> The problem
Write out each line below precisely, passing over the pictures.

> Supplied material
>>

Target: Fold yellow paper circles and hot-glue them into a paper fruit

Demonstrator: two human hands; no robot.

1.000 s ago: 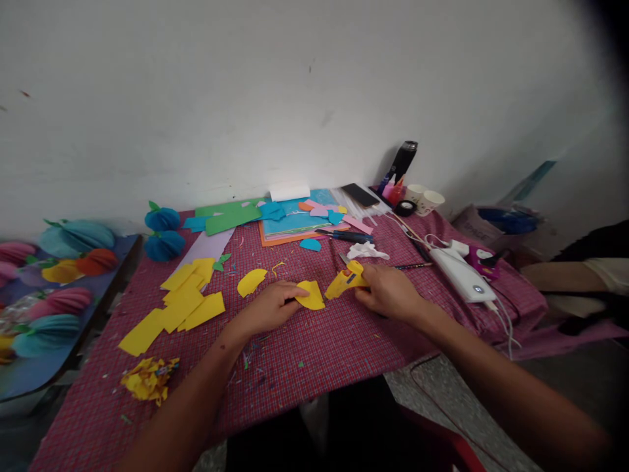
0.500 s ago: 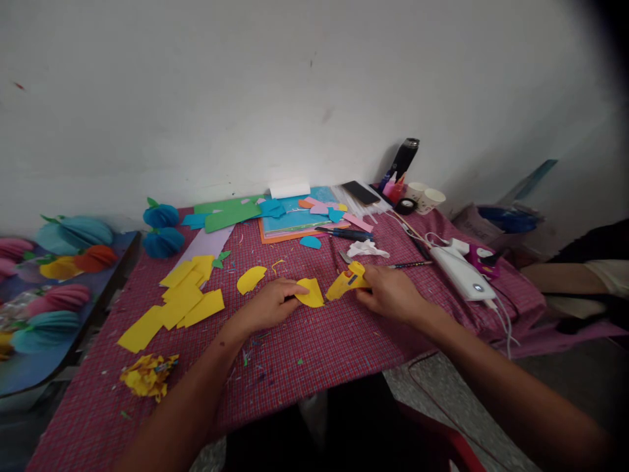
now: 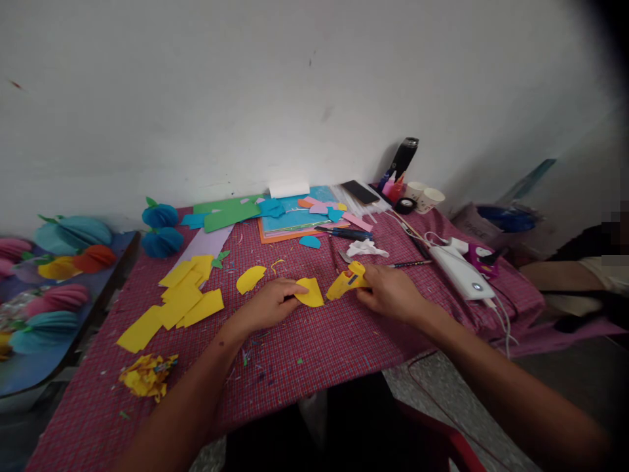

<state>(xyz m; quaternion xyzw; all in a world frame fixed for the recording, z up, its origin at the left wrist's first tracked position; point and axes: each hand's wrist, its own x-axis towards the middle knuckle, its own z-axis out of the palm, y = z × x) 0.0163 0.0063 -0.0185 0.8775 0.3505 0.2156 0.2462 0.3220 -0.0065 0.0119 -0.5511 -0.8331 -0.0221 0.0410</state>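
left hand (image 3: 268,305): grip pinches yellow paper piece (image 3: 310,292), flat on counter (image 3: 319,341) mid-front
right hand (image 3: 390,293): grip clamped on yellow glue gun (image 3: 346,282), nozzle just beside the piece
hidden: gun handle buried in palm, nozzle tip unclear
cut off: person at right edge, only a sleeve (image 3: 602,275)
writing: gun label too small, box (image 3: 474,226) text unreadable

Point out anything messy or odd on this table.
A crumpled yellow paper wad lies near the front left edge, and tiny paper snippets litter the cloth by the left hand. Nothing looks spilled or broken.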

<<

> Result for this task
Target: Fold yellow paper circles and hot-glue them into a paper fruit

Demonstrator: two human hands; no robot.

1.000 s ago: 
0.500 s ago: 
now: 

<state>(xyz m; quaternion xyzw; all in a world frame fixed for the recording, z up, its origin at the left wrist's first tracked position; point and axes: each hand's wrist, its own x-axis towards the middle knuckle, its own z-axis out of the palm, y = z × x) 0.0163 0.0063 -0.0185 0.8775 0.3505 0.2156 0.2462 0.3220 -0.0065 0.0119 -0.5511 -0.8331 -0.0221 0.0410</state>
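left hand (image 3: 268,305): grip pinches yellow paper piece (image 3: 310,292), flat on counter (image 3: 319,341) mid-front
right hand (image 3: 390,293): grip clamped on yellow glue gun (image 3: 346,282), nozzle just beside the piece
hidden: gun handle buried in palm, nozzle tip unclear
cut off: person at right edge, only a sleeve (image 3: 602,275)
writing: gun label too small, box (image 3: 474,226) text unreadable

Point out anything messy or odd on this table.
A crumpled yellow paper wad lies near the front left edge, and tiny paper snippets litter the cloth by the left hand. Nothing looks spilled or broken.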

There's nothing left to add to the output.